TAIZÉ

Jugendtreffen in Vilnius

Brief an einen jungen Litauer

 
Vom 1. bis 3. Mai 2009 kamen in Vilnius 8000 Jugendliche aus den drei baltischen Ländern Litauen, Lettland und Estland, sowie aus den Nachbarländern Polen, Ukraine, Russland, Weißrussland, aus Skandinavien und darüber hinaus zusammen. Frère Alois veröffentlichte aus diesem Anlass folgenden „Brief an einen jungen Litauer“. Auf die Frage, warum gerade an einen jungen Litauer, antwortete er: „Als Ausdruck der Dankbarkeit und der tiefen, herzlichen Verbundenheit mit den jungen Menschen dieses Landes, in dem wir so freundschaftlich aufgenommen wurden“.

Eine Mutter aus Deinem Land schreibt: „Litauen schwankt zwischen Hoffnung und Skepsis.“ Ich möchte gemeinsam mit Dir in Litauen überlegen, was die Waage zur Hoffnung hin ausschlagen lässt.

Mir ist unvergesslich, wie 1989 die ersten Jugendlichen aus diesem Land, das uns so sehr ans Herz gewachsen ist, in Taizé ankamen.

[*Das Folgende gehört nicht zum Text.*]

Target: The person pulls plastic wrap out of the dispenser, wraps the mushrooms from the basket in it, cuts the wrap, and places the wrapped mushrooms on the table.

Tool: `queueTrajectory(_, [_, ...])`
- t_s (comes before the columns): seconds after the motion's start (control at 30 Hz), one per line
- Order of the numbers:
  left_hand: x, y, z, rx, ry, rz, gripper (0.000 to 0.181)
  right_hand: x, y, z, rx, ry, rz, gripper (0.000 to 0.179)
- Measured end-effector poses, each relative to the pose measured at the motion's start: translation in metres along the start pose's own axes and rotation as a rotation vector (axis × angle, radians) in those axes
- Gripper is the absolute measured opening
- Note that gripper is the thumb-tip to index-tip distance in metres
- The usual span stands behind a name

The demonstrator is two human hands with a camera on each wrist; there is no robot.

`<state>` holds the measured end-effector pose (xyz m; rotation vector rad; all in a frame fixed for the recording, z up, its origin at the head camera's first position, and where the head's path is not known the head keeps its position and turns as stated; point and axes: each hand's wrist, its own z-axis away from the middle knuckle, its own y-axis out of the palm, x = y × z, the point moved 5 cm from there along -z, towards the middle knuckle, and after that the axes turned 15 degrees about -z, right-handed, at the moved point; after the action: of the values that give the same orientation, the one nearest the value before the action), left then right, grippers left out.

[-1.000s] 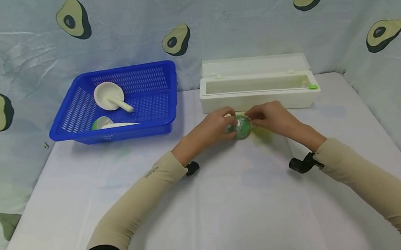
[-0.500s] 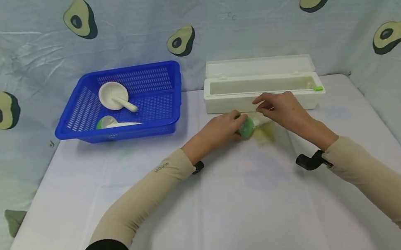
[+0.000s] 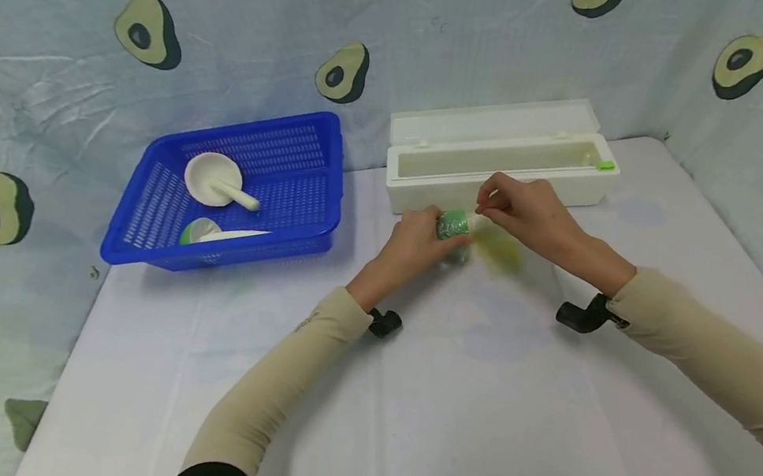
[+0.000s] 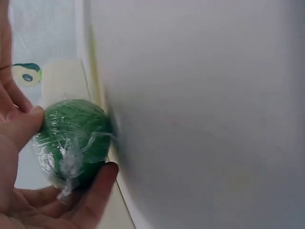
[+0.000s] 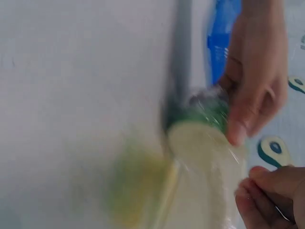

Nach den langen Jahren der Trennung, waren wir alle begeistert über die neu gewonnene Freiheit.

Gott hat Deinem Volk – wie auch jedem anderen – besondere Gaben anvertraut: eine wunderbar unkomplizierte Gastfreundschaft und einen Glauben, der auch in den dunkelsten Stunden durchhält und Hoffnung wachsen lässt.

„Gott ist Liebe“: Dieses Schriftwort (1 Johannes 4,8) führt Dich sehr weit. Im Vertrauen auf diese Liebe findest Du die Quelle der Hoffnung; keinen billigen Optimismus, der die Augen vor der Realität verschließt, sondern eine starke Hoffnung, die in Gott verankert ist.

„Gott ist Liebe“: Er versteht Dich bis ins Innerste. Fürchte Dich nicht; öffne Dich und versuche deinerseits, die anderen zu verstehen. Den Christen in Deinem Land war schon immer bewusst, dass Christus barmherzig ist und Maria die „Mutter der Barmherzigkeit“. Diese Liebe, die Güte des Herzens, kann in Deinem Leben strahlen.

Ich bin selbst zum „Berg der Kreuze“ gepilgert. Er ist ein schlichtes Zeichen, das dennoch für ganz Europa und darüber hinaus gilt. Das Geheimnis des Kreuzes hat die Geschichte Deines Landes geprägt und den Menschen immer wieder neuen Mut gemacht, aus der Auferstehung Christi zu leben.

Heute fällt es immer mehr Menschen schwer, an die Auferstehung zu glauben. An die Barmherzigkeit Christi zu glauben, an seine unsichtbare Gegenwart, daran zu glauben, dass er durch den Heiligen Geist in unseren Herzen wohnt, zu diesem Wagnis lädt Dich das Evangelium ein. Habe den Mut, Dich auf diese Gegenwart zu stützen. Dann verleiht die Auferstehung Christi Deinem Leben neuen Sinn und entzündet eine Hoffnung für die Welt.

Der Mut Maria Magdalenas kann Dich beflügeln. Sie war als Frau ganz auf sich allein gestellt und hatte dennoch den Mut, zu den Anderen zu gehen und ihnen die unglaubliche Botschaft zu überbringen: „Christus ist auferstanden!“ Es gelang ihr, Gottes Liebe durch ihr Leben weiterzugeben (Johannes 20,11-18).

Auch Du sollst das Wenige, das Du vom Evangelium verstanden hast, im Leben verwirklichen und weitergeben. Dann geschieht etwas Erstaunliches: Indem Du das Geheimnisses der Auferstehung Christi weitergibst, verstehst Du es selbst immer besser. So gewinnt dieses Geheimnis eine immer größere Bedeutung in Deinem Leben.

Du bist aufgerufen, mit vielen Anderen eine Zukunft des Friedens zu bauen.

Du gehörst zu einem Volk, das Brücken bauen kann: zwischen West- und Osteuropa, zwischen der Generation von gestern und der von morgen, zwischen dem Litauen der Vergangenheit und dem, das am Entstehen ist.

Ja, Du kannst zu einer Kultur beitragen, die stärker vom Vertrauen als von Misstrauen geprägt ist. Sei in Deiner Umgebung ein Träger der Freundschaft! Geh auf andere zu! Geh auf Menschen zu, die leiden! Nicht spektakuläre Aktionen verändern die Welt, sondern Menschen, die in ihrem Alltag aus der Liebe handeln.

Meine Brüder in Taizé und ich gehen diesen Weg in tiefer Gemeinschaft mit Dir.